0

I'm wondering for a batch distributed job I need to run. Is there a way in K8S if I use a Job/Stateful Set or whatever, a way for the pod itself(via ENV var or whatever) to know its 1 of X pods run for this job?

I need to chunk up some data and have each process fetch the stuff it needs.

--

I guess the statefulset hostname setting is one way of doing it. Is there a better option?

Tom Barber
  • 179
  • 10

2 Answers2

2

This is planned but not yet implemented that I know of. You probably want to look into higher order layers like Argo Workflows or Airflow instead for now.

coderanger
  • 52,400
  • 4
  • 52
  • 75
  • Got pointed to Argo earlier today for something completely different.
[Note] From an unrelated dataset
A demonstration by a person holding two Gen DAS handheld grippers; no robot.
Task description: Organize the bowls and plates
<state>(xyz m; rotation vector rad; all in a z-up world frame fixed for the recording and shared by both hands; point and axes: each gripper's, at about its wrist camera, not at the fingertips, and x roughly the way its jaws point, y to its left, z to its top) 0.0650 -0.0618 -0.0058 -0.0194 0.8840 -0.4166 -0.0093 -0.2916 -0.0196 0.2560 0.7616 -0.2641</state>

Thanks, I'll check it out. – Tom Barber Apr 01 '20 at 19:11
  • Thanks for sharing, this is good to know. Do you have a link to a feature request or other documents about this planned feature? – TJ Zimmerman Apr 01 '20 at 19:17
  • It's mentioned in https://kubernetes.io/docs/concepts/workloads/controllers/jobs-run-to-completion/#parallel-jobs and still chattered about every now and then by sig-api-machinery. – coderanger Apr 01 '20 at 20:02
0

You could write some infrastructure as code using Ansible that will perform the following tasks in order:

  1. kubectl create -f jobs.yml
  2. kubectl wait --for=condition=complete job/job1
  3. kubectl wait --for=condition=complete job/job2
  4. kubectl wait --for=condition=complete job/job3
  5. kubectl create -f pod.yml

kubectl wait can be used in situations like this to halt progress until an action has been performed. In this case, a job has completed its run.

Here is a similar question that someone asked on StackOverflow before.

TJ Zimmerman
  • 3,100
  • 25
  • 39